PhotoA year ago, when it was revealed that some large mortgage companies were violating the law by employing “robo-signers” to process mortgage documents, it was a huge scandal. The attorneys general of the 50 states are currently trying to reach a settlement with the major players involved in the scheme.

But the Inspector General of the Federal Housing Finance Agency (FHFA) has issued a report saying the abuses began a lot earlier than previously thought and that Fannie Mae knew about it but didn't act.

In February, Rep.
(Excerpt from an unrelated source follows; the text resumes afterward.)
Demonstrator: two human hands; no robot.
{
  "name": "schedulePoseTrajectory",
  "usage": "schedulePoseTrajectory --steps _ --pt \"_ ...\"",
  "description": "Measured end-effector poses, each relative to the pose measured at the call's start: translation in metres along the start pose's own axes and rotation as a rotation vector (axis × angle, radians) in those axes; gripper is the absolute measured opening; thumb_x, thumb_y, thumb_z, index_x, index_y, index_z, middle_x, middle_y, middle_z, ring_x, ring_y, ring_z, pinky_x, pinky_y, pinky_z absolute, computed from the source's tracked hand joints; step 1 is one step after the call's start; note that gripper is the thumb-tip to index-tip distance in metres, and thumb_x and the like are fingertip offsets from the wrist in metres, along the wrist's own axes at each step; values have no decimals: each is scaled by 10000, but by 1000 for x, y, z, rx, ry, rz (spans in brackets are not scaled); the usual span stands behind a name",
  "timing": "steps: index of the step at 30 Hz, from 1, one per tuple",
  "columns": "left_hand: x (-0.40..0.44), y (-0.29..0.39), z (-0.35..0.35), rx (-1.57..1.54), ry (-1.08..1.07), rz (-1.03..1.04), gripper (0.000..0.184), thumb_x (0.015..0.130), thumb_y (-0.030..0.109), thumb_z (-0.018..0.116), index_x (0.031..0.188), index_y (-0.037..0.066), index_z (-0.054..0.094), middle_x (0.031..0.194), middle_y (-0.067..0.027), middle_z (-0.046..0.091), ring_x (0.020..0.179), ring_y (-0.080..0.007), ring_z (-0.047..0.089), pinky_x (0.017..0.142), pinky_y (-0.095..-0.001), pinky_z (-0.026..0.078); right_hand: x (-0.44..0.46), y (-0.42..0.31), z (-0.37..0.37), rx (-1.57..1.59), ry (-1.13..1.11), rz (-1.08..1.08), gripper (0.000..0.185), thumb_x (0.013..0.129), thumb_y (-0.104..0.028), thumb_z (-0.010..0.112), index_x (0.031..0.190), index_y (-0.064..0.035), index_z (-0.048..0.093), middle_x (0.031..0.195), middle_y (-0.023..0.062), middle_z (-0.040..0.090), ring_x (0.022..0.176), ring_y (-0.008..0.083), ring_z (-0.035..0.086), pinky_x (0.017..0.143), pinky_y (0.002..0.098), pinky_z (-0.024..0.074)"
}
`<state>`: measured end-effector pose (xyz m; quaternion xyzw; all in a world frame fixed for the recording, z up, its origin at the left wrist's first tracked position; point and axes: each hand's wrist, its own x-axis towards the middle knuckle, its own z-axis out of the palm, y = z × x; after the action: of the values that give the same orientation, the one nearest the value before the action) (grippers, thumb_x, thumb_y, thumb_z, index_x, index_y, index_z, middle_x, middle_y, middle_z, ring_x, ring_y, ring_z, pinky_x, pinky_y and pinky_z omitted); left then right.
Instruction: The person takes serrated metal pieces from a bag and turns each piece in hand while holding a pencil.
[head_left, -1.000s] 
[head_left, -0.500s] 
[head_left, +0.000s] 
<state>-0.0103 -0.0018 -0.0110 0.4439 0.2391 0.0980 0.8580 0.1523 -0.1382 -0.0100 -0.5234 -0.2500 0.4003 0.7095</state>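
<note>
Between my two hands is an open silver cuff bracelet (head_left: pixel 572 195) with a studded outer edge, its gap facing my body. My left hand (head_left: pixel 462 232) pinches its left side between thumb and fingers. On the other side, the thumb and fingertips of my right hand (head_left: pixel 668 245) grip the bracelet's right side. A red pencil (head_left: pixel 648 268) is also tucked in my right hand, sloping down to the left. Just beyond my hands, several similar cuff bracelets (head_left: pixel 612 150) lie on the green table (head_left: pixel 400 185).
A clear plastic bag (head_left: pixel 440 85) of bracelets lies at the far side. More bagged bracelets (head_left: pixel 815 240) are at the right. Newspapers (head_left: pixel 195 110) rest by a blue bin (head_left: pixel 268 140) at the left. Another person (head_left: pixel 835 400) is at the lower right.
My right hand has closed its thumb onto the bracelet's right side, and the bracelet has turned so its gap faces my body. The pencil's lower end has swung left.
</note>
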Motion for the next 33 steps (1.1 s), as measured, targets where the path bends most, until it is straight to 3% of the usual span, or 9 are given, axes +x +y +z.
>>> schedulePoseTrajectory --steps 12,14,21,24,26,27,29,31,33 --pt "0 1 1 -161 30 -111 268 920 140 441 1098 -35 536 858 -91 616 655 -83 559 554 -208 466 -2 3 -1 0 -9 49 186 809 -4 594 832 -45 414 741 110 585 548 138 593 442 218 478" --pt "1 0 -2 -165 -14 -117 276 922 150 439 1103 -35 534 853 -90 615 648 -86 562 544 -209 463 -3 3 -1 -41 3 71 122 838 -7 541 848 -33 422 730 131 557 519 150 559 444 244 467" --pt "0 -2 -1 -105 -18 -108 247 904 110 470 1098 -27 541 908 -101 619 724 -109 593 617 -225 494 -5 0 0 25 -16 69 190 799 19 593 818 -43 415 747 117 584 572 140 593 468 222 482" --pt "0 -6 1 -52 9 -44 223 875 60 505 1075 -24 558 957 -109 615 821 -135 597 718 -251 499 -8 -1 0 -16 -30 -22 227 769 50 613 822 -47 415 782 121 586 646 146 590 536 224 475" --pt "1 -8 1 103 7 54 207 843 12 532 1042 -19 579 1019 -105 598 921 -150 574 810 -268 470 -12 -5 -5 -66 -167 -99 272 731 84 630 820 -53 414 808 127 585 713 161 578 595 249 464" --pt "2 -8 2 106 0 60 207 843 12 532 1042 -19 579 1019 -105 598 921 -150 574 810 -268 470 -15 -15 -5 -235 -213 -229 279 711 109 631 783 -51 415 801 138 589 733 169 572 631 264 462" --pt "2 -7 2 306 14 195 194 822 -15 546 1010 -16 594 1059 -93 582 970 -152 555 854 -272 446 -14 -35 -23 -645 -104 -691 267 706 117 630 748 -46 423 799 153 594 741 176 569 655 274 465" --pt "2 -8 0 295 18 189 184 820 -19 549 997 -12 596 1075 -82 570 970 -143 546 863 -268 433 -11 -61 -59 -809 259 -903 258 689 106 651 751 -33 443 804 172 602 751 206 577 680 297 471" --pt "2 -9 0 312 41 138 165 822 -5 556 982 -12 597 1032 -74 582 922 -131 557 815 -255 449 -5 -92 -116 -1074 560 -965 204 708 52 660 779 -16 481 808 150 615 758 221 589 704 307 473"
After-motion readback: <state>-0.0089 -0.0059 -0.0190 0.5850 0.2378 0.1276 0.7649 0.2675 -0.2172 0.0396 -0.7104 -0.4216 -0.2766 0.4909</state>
Elijah E. Cummings (D-MD) requested the Inspector General to examine “widespread allegations of abuse by ... law firms hired to process foreclosures as part of” the RAN, and Fannie Mae’s and FHFA’s efforts “to investigate these allegations and implement corrective action.”

The report found that FHFA did not schedule comprehensive examination coverage of foreclosure issues, including allegations of abuse by affiliated law firms until after news stories about alleged abuses surfaced in August 2010.

Indicators before 2010

The Inspector General said there were indicators prior to August 2010 that could have led FHFA to identify the heightened risk posed by foreclosure processing within Fannie Mae’s program to handle foreclosures. In fact, he said there is evidence a Fannie Mae knew as early as eight years ago that corners were being cut.

“In December of 2003, a Fannie Mae shareholder began alerting Fannie Mae to foreclosure abuse allegations, and in 2005 Fannie Mae hired an outside law firm to investigate a variety of allegations regarding purported foreclosure processing abuses,” the report states. “In May 2006, the law firm issued a report of investigation in which it found that:

“[F]oreclosure attorneys in Florida are routinely filing false pleadings and affidavits….The practice could be occurring elsewhere. It is axiomatic that the practice is improper and should be stopped. Fannie Mae has not authorized this unlawful conduct.”

Fannie failed to act

The report also said Fannie Mae did not take steps to ensure the quality of its foreclosure attorneys’ conduct, the legal positions taken in the attorneys’ pleadings, or the manner in which the attorneys processed foreclosures on the Enterprise’s behalf.

The robo-signing scandal broke when a foreclosure defense attorney in Florida obtained a deposition from a GMAC mortgage executive that he did not personally read and sign every foreclosure document, as was required under Florida law. Instead, it was later revealed that mortgage servicers hired people to sign thousands of documents they had not read.